BEGIN Given information
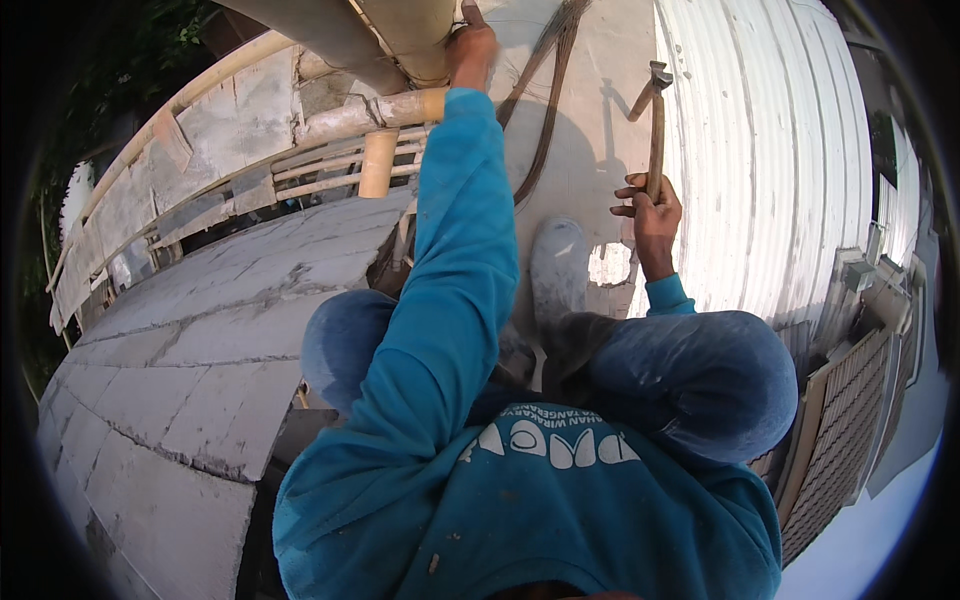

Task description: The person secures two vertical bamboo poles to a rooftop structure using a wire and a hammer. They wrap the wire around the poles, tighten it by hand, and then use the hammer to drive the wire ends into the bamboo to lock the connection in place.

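Up at the top, my left hand (472,52) is against the right side of a thick pale pipe (412,40). One digit points upward, and most of its fingers are hidden. My right hand (656,222) holds a hammer (656,140) low on its brown handle. The metal head stands uppermost, next to the white corrugated sheet (760,150). A short brown piece (640,104) shows beside the head; I cannot tell whether it belongs to the hammer. Below my left hand runs a narrower pipe (350,120), with a short pipe stub (377,165) pointing down from it.
Dark bundled strands (548,110) lie across the grey surface between my hands. Grey roof slabs (190,330) with cracked joints spread to the left, under a curved railing (170,110). My shoe (560,265) rests near a broken light patch (610,264). Brown roof tiles (840,430) show at right.
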A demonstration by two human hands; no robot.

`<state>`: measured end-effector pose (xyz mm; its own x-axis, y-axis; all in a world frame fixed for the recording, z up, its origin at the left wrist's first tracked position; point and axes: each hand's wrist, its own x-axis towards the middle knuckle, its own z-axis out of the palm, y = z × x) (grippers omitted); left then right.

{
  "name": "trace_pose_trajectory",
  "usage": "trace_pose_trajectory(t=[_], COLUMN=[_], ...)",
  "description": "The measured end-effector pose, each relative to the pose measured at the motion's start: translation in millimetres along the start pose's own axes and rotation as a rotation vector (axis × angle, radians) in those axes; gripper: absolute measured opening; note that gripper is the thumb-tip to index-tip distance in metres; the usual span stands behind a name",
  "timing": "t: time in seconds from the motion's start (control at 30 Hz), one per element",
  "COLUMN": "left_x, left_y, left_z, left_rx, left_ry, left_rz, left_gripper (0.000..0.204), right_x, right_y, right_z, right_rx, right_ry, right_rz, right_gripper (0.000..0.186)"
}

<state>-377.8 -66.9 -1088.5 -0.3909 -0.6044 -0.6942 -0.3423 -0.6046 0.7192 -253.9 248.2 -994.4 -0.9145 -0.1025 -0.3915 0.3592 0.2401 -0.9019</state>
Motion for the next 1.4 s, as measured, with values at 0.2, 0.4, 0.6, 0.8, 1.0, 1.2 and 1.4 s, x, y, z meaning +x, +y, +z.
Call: trace_pose_trajectory(t=[0.2,0.4,0.6,0.8,1.0,1.2,1.4], left_x=[22,40,3,-66,-109,-97,-106], left_y=[-11,-11,-35,-63,-89,-92,-40], left_z=[32,28,-17,-66,-94,-114,-117], left_rx=[-0.609,-0.682,-0.193,0.655,1.175,1.107,1.008], left_ry=[-0.033,-0.311,-0.409,0.087,0.047,-0.045,-0.129], left_rz=[0.081,0.138,0.207,0.246,0.155,0.147,0.252], left_gripper=[0.067,0.065,0.060,0.053,0.065,0.046,0.039], right_x=[-11,-16,-1,4,13,19,3], right_y=[-1,16,44,83,107,94,31], right_z=[-12,-31,-25,-18,-17,11,64], right_rx=[-0.020,-0.433,-0.975,-1.013,-0.937,-0.831,-0.598], right_ry=[0.027,0.075,0.050,0.002,-0.017,-0.073,-0.120], right_rz=[-0.057,-0.315,-0.443,-0.427,-0.471,-0.469,-0.777], right_gripper=[0.024,0.026,0.035,0.041,0.039,0.045,0.038])
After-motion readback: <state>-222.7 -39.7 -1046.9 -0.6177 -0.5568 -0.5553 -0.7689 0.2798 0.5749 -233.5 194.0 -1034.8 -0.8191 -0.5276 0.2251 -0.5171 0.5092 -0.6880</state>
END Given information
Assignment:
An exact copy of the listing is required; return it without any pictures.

Answer to the exercise:
Task description: The person secures two vertical bamboo poles to a rooftop structure using a wire and a hammer. They wrap the wire around the poles, tighten it by hand, and then use the hammer to drive the wire ends into the bamboo to lock the connection in place.

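Up at the top, my left hand (472,52) is against the right side of a thick pale pipe (412,40). One digit points upward, and most of its fingers are hidden. My right hand (656,222) holds a hammer (656,140) low on its brown handle. The metal head stands uppermost, next to the white corrugated sheet (760,150). A short brown piece (640,104) shows beside the head; I cannot tell whether it belongs to the hammer. Below my left hand runs a narrower pipe (350,120), with a short pipe stub (377,165) pointing down from it.
Dark bundled strands (548,110) lie across the grey surface between my hands. Grey roof slabs (190,330) with cracked joints spread to the left, under a curved railing (170,110). My shoe (560,265) rests near a broken light patch (610,264). Brown roof tiles (840,430) show at right.
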A demonstration by two human hands; no robot.

`<state>`: measured end-effector pose (xyz mm; its own x-axis, y-axis; all in a world frame fixed for the recording, z up, its origin at the left wrist's first tracked position; point and axes: each hand's wrist, its own x-axis towards the middle knuckle, its own z-axis out of the palm, y = z × x) (grippers omitted); left then right.

{
  "name": "trace_pose_trajectory",
  "usage": "trace_pose_trajectory(t=[_], COLUMN=[_], ...)",
  "description": "The measured end-effector pose, each relative to the pose measured at the motion's start: translation in millimetres along the start pose's own axes and rotation as a rotation vector (axis × angle, radians) in those axes; gripper: absolute measured opening; note that gripper is the thumb-tip to index-tip distance in metres; the usual span stands behind a name",
  "timing": "t: time in seconds from the motion's start (control at 30 Hz), one per element",
  "COLUMN": "left_x, left_y, left_z, left_rx, left_ry, left_rz, left_gripper (0.000..0.204), right_x, right_y, right_z, right_rx, right_ry, right_rz, right_gripper (0.000..0.186)"
}

<state>-377.8 -66.9 -1088.5 -0.3909 -0.6044 -0.6942 -0.3423 -0.6046 0.7192 -253.9 248.2 -994.4 -0.9145 -0.1025 -0.3915 0.3592 0.2401 -0.9019</state>
Motion for the next 1.4 s, as measured, with values at 0.2, 0.4, 0.6, 0.8, 1.0, 1.2 and 1.4 s, x, y, z meaning +x, +y, +z.
Call: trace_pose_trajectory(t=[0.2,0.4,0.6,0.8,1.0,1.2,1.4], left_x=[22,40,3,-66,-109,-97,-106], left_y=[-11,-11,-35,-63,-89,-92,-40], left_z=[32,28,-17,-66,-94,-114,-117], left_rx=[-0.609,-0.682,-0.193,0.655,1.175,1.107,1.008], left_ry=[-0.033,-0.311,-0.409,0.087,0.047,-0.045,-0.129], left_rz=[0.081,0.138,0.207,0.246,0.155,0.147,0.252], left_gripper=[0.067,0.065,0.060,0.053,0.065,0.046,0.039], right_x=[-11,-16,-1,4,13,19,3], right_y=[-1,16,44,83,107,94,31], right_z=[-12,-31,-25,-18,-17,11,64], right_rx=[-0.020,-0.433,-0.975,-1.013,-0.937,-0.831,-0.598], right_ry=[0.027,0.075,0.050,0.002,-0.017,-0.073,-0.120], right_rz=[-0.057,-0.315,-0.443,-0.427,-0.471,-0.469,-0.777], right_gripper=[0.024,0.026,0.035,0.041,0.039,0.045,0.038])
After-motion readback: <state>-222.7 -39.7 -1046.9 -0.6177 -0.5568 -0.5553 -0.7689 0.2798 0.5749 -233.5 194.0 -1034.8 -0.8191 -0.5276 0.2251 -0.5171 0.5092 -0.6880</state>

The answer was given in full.